Changes in urban form will lead to changes in urbanity. This bold thesis is challenged by re-adjusting the geometry of the Palm Jumeraih, the built diagram of an exclusive luxury refuge, now the basis to imagine a socially integrated urbanity. ‘Re:form’ and ‘Re:block’ open up, connect and make permeable, ‘Re:lock’ and ‘Re:gain’ transform a culture of exclusion into a culture of thresholds and appropriation. ‘Re:plot’ cuts domiciles in half to allow for private and public alleyways, ‘Re:use’ turns the villas inside out to provide shaded courtyards.
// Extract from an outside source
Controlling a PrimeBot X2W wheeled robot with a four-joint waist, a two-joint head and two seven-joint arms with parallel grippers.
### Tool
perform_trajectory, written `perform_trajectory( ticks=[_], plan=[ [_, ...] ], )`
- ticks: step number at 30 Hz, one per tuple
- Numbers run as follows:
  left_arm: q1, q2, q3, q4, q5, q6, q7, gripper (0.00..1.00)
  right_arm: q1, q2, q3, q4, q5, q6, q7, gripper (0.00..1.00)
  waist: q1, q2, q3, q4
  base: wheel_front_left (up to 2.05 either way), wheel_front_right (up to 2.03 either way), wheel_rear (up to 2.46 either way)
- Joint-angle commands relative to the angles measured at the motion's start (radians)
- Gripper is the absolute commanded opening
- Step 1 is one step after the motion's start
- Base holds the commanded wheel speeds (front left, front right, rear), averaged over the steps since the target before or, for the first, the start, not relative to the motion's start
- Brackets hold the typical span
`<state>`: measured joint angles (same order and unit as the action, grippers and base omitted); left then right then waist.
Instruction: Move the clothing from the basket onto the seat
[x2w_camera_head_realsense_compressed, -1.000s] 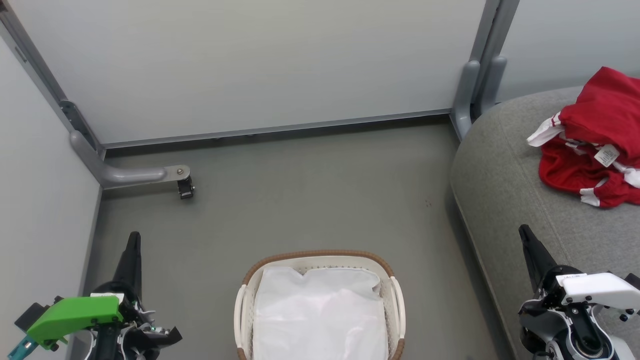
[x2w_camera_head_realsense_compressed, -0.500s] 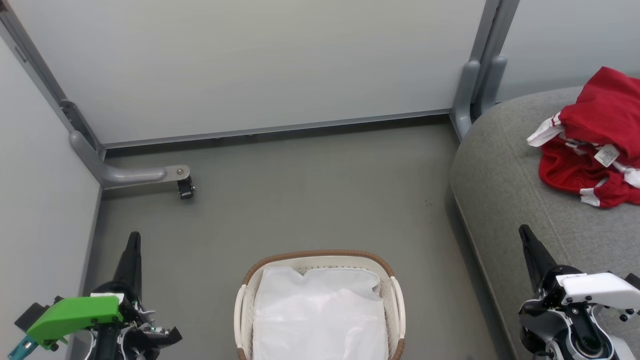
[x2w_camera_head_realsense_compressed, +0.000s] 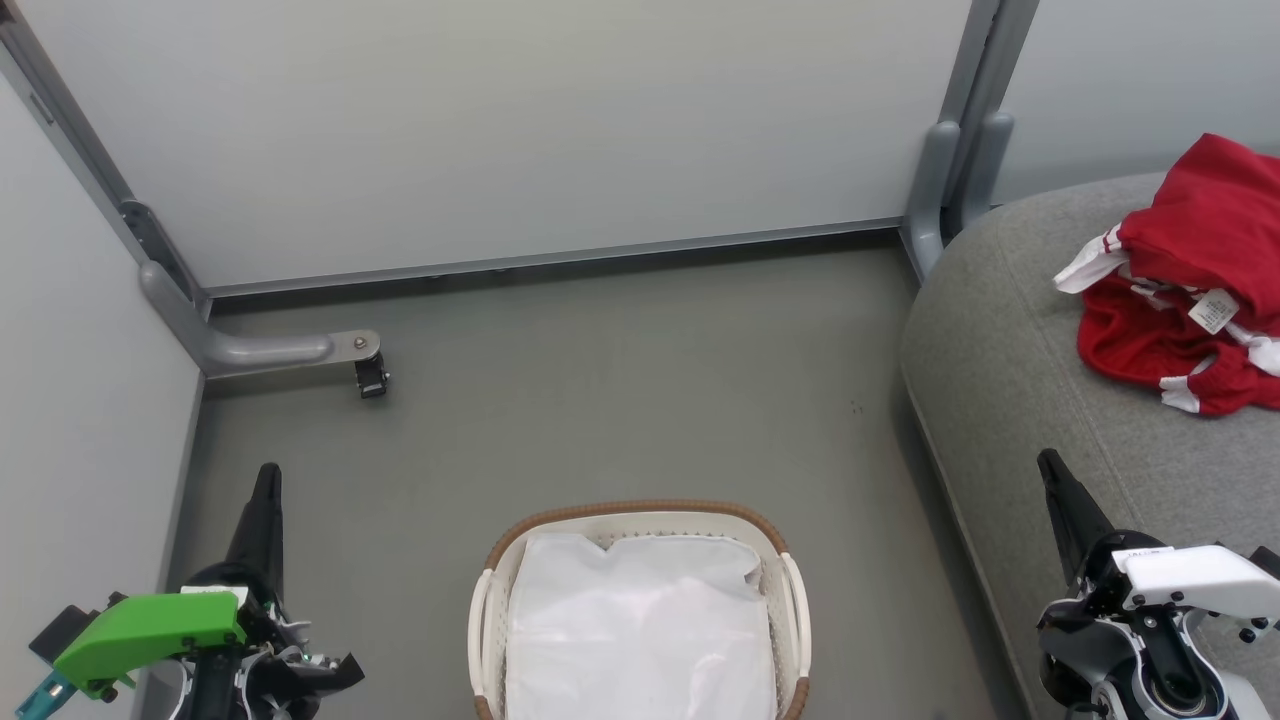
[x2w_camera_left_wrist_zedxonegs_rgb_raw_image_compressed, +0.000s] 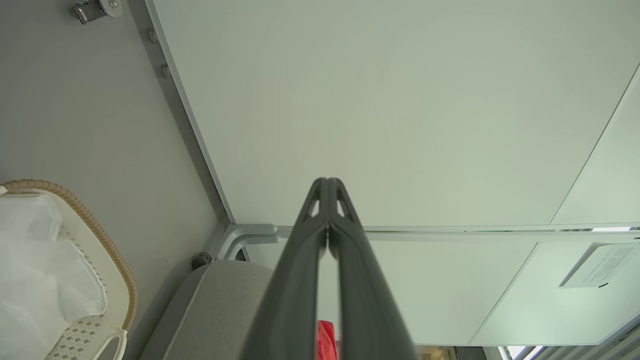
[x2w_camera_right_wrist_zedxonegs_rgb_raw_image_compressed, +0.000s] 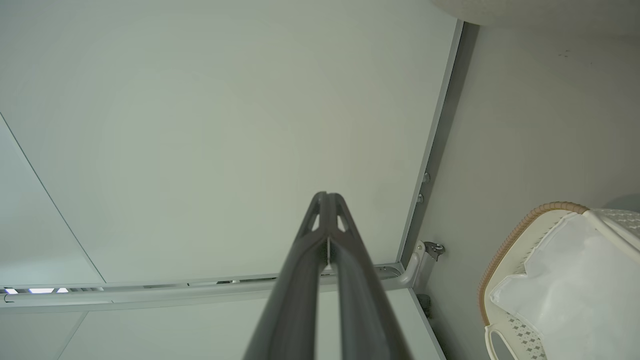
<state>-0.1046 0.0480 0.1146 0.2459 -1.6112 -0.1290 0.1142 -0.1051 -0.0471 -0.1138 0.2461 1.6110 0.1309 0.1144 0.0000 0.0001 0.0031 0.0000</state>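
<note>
Both jaws are sitting fully shut and gripping nothing. In the head view, I am watching the left gripper (x2w_camera_head_realsense_compressed: 266, 485) hang low over the floor (x2w_camera_head_realsense_compressed: 620, 380) and the right gripper (x2w_camera_head_realsense_compressed: 1052, 472) hang beside the seat (x2w_camera_head_realsense_compressed: 1000, 380). The clothing (x2w_camera_head_realsense_compressed: 1190, 270) is lying heaped on that seat, well apart from the basket (x2w_camera_head_realsense_compressed: 630, 510), where the white liner (x2w_camera_head_realsense_compressed: 640, 630) is showing no red.

In the left wrist view the fingers are meeting tip to tip, pointing at the wall panel (x2w_camera_left_wrist_zedxonegs_rgb_raw_image_compressed: 400, 100). The right wrist view is giving me the same.

I am judging the job nearly done. My worry is a garment hiding under the liner, and shut fingers probing there could snag it and drag the basket.

I am counting two grippers, one basket, one liner, one seat and one red heap; how many garments are in it I cannot tell.
</note>
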Motion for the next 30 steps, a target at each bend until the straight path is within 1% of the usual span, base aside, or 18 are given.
perform_trajectory(
  ticks=[1,30],
  plan=[
    [-0.010,0.004,0.002,-0.002,-0.003,-0.005,0.003,0.00,-0.007,-0.006,-0.002,-0.004,0.004,0.000,0.003,0.00,0.0000,-0.0001,0.000,0.000,0.00,0.00,0.00],
    [-0.010,0.004,0.002,-0.002,-0.003,-0.005,0.003,0.00,-0.006,-0.006,-0.002,-0.004,0.004,0.000,0.003,0.00,0.0000,-0.0001,0.000,0.000,0.00,0.00,0.00]
  ],
)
If the question is whether social cultures can be patterned through formal configurations of space, the Palm’s straight answer is yes.
SMAQ is a collaborative studio that operates in the field of architecture, urbanism and research.
The project uses the familiar typology of the garden fence, not to exclude or defend but to enable and announce. In 2009 volunteers from the neighbourhood built a 180m white picket fence around a closed-off demolition site left by a major urban renewal scheme in a working-class neighbourhood of Eindhoven. Replacing the existing construction fence by an enlarged copy of one of the demolished garden fences changed the appearance of both the terrain and the street and turned an anonymous gap into a familiar site. This simple intervention literally returned the space to the neighbourhood. The act of enclosing it, opened it up as temporary neighbourhood park, a new public space for the community.
Vincent Wittenberg is a Dutch designer working with the latent potential of locations.